But by helping savers, the ISA has started to become a headache for the government. As public sector spending requirements continue to mount, the chancellor is seeking new ways to fill the public purse. Tax allowances and wrappers are an obvious place to look.
And so in last year’s Autumn Statement Jeremy Hunt announced a substantial decrease in the tax-free allowance for capital gains and dividends, making the ISA wrapper an even more important perk for Britain’s investors.
This article aims to help you take advantage of your ISA allowance in the current tax year and beyond. You will learn:
The answers to 10 frequently-asked questions about ISAs
How much ISAs can save you if you use them effectively
Why tax changes are making ISAs more important than ever
An ISA is a tax-free savings account. Money saved within the ISA wrapper isn’t charged any income, capital gains, or dividend tax.
All eligible ISA participants receive a £20,000 annual allowance. This renews at the end of each tax year on 5 April. You can’t roll your ISA allowance over into a new tax year. Use it, or lose it.
For now, there is no upper limit for how much you can save in an ISA. The only restriction is your £20,000 annual allowance.
As of February 2023, there are five different types of ISA available in the UK.
Far and away the most popular ISA is the Cash ISA - a basic account where your savings will earn interest.
Stocks and Shares ISAs - the core focus of this article - allow you to hold a wide range of assets including investment funds, such as unit trusts, open-ended investment companies, investment trusts and exchange traded funds. You can also invest directly in equities in both domestic and international markets.
You have to be 18 to open a stocks and shares ISA, but anyone over the age of 16 can open a cash ISA.
More experienced investors might be tempted by the Innovative Finance ISA, which is designed to act as a vehicle for peer-to-peer lending. The £20,000 annual ISA allowance includes any savings in an innovative finance account.
The Lifetime ISA was introduced in the UK in 2017 to replace the help-to-buy ISA. The money saved in one of these accounts must be used either to buy a first home, or for a pension. Lifetime ISAs can be either cash or share accounts, but the real benefit comes from the 25% bonus contribution from the government. Unlike the Innovative Finance ISA, Lifetime ISAs have their own annual allowance of £4,000, but this does eat into your total £20,000 ISA allowance. And beware, there is a fine for withdrawing the money to spend on anything other than a house purchase or pension.
And finally, there is the Junior ISA which parents can set up on behalf of their children under the age of 18 and save up to £9,000 a year in either cash or stocks. Between the ages of 16 and 18, Junior ISA owners can manage their own savings, but they can’t withdraw any money until the age of 18, at which point the account will automatically transfer to an adult ISA.
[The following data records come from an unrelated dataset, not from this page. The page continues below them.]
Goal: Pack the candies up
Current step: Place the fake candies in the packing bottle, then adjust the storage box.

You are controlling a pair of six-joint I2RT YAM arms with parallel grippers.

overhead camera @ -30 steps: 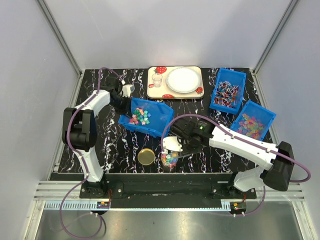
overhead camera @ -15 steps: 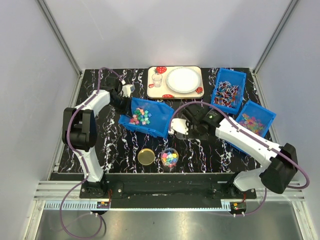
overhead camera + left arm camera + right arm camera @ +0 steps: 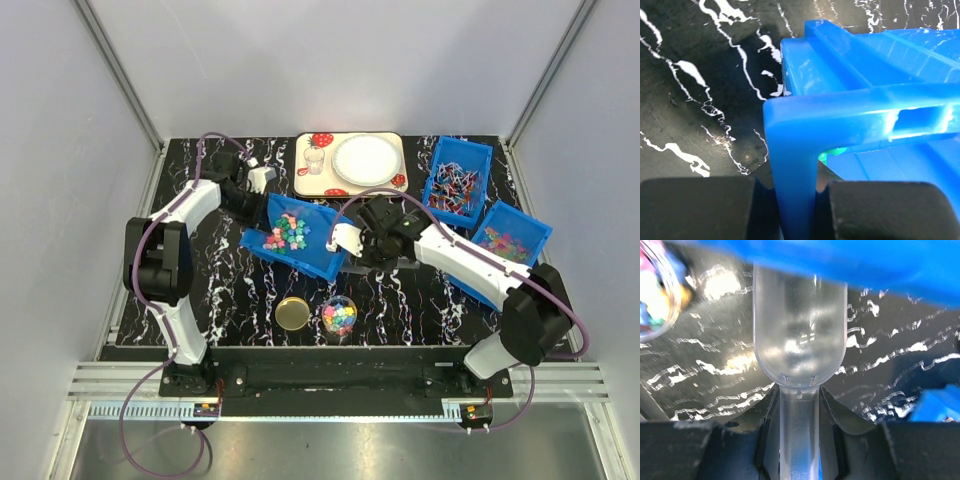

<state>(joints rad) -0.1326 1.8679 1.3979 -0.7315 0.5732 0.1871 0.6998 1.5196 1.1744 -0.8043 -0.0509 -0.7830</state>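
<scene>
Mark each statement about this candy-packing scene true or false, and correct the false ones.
1. The left end effector grips a wall of the blue bin that holds the candies. True.
2. The right end effector holds the gold lid. False: it is closed on the handle of a clear scoop; the lid lies on the table.
3. The scoop's bowl is empty. True.
4. The jar is closed. False: it stands open with candies inside, and the lid lies beside it.
5. The white plate lies on the tray. True.
</scene>
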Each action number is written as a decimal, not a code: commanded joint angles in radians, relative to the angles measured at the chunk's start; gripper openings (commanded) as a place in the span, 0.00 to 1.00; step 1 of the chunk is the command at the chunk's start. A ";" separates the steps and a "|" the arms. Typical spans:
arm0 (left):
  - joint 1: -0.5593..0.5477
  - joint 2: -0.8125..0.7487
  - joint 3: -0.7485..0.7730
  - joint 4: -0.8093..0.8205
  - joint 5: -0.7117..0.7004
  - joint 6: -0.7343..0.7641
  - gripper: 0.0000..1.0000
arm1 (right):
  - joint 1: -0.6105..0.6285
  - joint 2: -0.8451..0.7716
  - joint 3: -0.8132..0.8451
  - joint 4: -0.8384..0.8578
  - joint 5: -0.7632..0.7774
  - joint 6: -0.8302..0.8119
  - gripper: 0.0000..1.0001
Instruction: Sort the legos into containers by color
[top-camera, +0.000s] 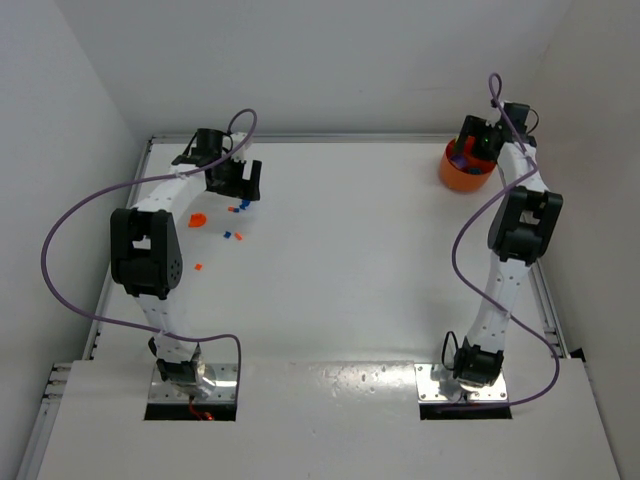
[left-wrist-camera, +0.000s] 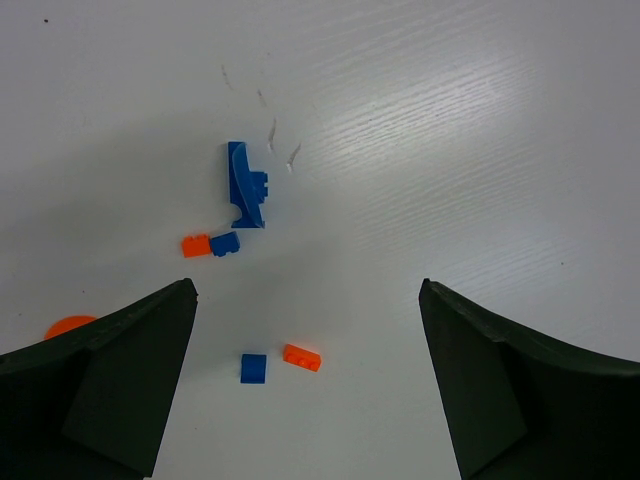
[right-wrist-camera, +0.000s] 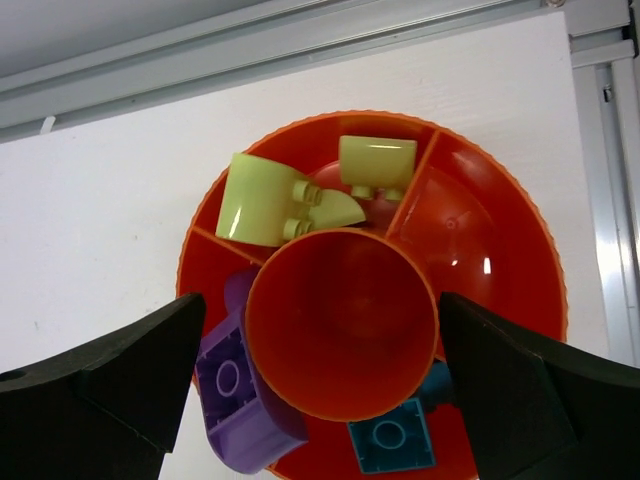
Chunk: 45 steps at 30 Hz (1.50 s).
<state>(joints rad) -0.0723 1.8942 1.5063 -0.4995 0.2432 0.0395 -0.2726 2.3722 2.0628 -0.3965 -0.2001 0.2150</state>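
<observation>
Small legos lie scattered on the white table by my left arm. In the left wrist view a larger blue piece (left-wrist-camera: 247, 187) lies ahead, with an orange brick (left-wrist-camera: 196, 245) touching a blue brick (left-wrist-camera: 225, 243) nearer me. A blue brick (left-wrist-camera: 253, 368) and an orange brick (left-wrist-camera: 301, 357) lie between the fingers of my left gripper (left-wrist-camera: 308, 300), which is open and holds nothing. My right gripper (right-wrist-camera: 322, 310) hangs open over the orange container (right-wrist-camera: 500, 230), its fingers on either side of the central cup (right-wrist-camera: 340, 320). The bowl's compartments hold yellow-green pieces (right-wrist-camera: 265, 200), a purple brick (right-wrist-camera: 235, 385) and a teal brick (right-wrist-camera: 393, 440).
From above, the legos (top-camera: 226, 233) spread beside the left gripper (top-camera: 240, 188), with one orange brick (top-camera: 198, 266) nearer the arm's base. The orange container (top-camera: 465, 168) stands at the far right corner under the right gripper (top-camera: 480, 140). A metal rail (right-wrist-camera: 300, 50) edges the table behind it.
</observation>
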 joint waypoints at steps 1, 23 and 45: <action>-0.007 -0.015 0.034 0.010 0.007 -0.018 1.00 | -0.005 -0.059 -0.041 -0.002 -0.062 0.044 0.99; -0.007 0.003 0.043 0.010 0.044 -0.018 1.00 | -0.005 -0.225 -0.168 -0.082 -0.143 0.080 0.99; 0.014 -0.093 -0.064 0.096 0.152 -0.012 1.00 | 0.026 -0.401 -0.282 -0.127 -0.328 -0.040 0.99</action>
<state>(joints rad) -0.0700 1.8767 1.4563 -0.4534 0.3294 0.0399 -0.2573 2.0838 1.7832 -0.5533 -0.4561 0.2150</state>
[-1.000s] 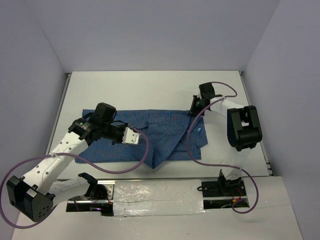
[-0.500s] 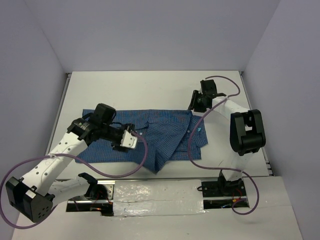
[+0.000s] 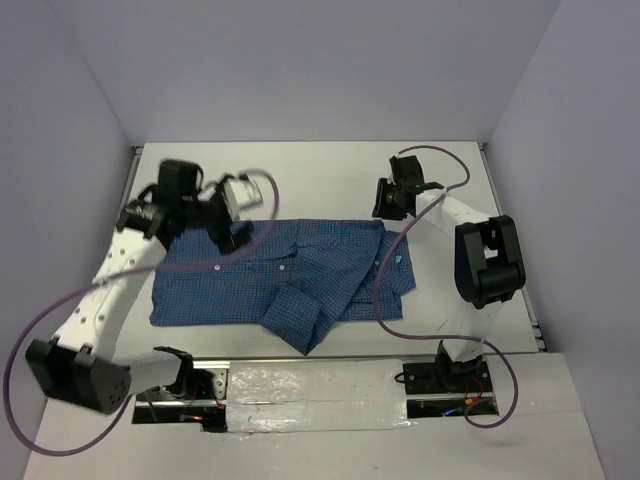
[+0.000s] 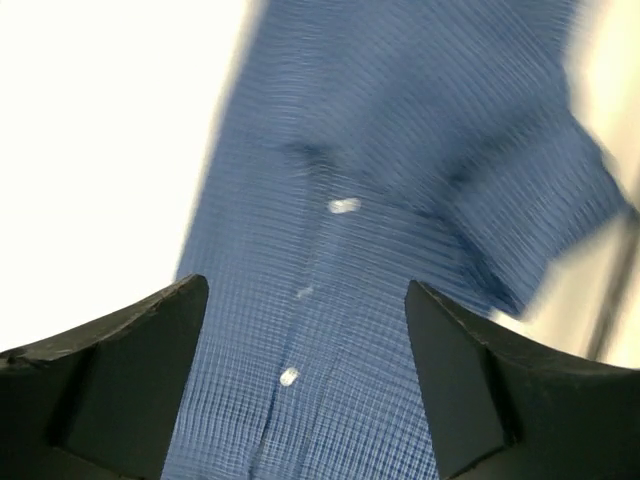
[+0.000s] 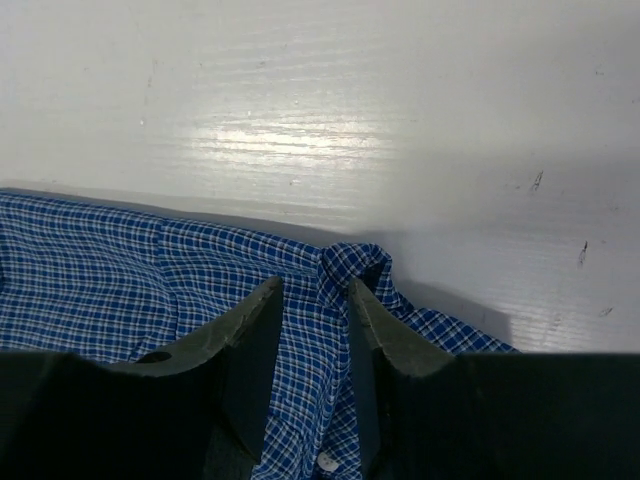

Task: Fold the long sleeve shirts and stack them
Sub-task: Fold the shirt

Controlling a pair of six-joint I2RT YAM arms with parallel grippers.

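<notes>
The long sleeve shirt (image 3: 300, 270), blue with fine checks, lies flat across the table with one part folded over its front edge. My left gripper (image 3: 232, 222) hovers above the shirt's back left part, blurred. In the left wrist view it (image 4: 305, 295) is open and empty, with the button placket (image 4: 340, 206) below. My right gripper (image 3: 382, 208) sits at the shirt's back right corner. Seen from the right wrist, it (image 5: 313, 290) stands narrowly open over the checked cloth (image 5: 120, 280). A small raised fold (image 5: 352, 262) touches one fingertip.
The white table (image 3: 300, 180) extends behind the shirt to the back wall. Grey walls close in on both sides. Purple cables (image 3: 380, 285) loop over the shirt's right end. The right arm's black elbow (image 3: 487, 260) stands to the right of the shirt.
My left gripper opened, let go of the shirt and swung up to the back left. The right gripper drew back slightly and its jaws widened.
</notes>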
You can hold several ISA accounts at one time, but you can only open or pay into one of each type of account in a single year. For example, if you have both a cash and a stocks and shares ISA, you can save £10,000 in each in the same tax year. But if you have two stocks and shares accounts you can only pay into one in each tax year. That means it is especially important to choose your ISA provider carefully - you don’t want to face restrictions and then be unable to pay into a different account.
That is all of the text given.